- **Task to carry out**: From the data below, return the exact lines starting at the line containing "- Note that" and ending at the line containing "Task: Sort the", both included, and nothing else.

- **Given information**:
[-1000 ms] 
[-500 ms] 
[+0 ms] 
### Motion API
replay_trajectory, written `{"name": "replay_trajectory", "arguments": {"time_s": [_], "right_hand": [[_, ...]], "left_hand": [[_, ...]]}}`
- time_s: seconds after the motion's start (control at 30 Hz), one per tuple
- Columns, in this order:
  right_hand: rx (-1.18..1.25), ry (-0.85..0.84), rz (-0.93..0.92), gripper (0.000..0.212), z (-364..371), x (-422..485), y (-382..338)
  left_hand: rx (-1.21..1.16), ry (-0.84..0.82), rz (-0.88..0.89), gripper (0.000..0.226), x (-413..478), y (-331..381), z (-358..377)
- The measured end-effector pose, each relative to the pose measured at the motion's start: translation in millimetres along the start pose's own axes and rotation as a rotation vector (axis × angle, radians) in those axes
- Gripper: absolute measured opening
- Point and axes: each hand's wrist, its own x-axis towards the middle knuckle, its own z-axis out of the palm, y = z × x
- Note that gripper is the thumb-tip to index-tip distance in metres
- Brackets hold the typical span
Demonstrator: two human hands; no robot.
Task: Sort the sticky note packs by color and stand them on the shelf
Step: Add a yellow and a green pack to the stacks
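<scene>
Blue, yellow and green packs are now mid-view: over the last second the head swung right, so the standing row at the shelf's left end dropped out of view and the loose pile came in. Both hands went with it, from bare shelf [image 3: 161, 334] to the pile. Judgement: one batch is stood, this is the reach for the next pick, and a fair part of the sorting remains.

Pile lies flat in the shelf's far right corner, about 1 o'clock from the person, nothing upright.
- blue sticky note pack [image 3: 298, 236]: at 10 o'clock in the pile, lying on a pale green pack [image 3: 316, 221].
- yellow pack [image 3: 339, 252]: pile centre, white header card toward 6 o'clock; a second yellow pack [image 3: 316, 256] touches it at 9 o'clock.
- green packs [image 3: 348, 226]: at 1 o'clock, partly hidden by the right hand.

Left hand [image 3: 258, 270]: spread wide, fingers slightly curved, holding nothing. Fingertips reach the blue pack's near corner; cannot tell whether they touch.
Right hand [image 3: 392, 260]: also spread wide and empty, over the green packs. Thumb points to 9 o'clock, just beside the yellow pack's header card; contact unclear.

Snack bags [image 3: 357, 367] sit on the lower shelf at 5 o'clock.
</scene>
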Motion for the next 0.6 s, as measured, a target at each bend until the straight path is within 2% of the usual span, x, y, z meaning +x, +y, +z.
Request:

- **Exercise solution**:
- Note that gripper is the thumb-tip to index-tip distance in metres
- Brackets hold the typical span
Demonstrator: two human hands; no robot.
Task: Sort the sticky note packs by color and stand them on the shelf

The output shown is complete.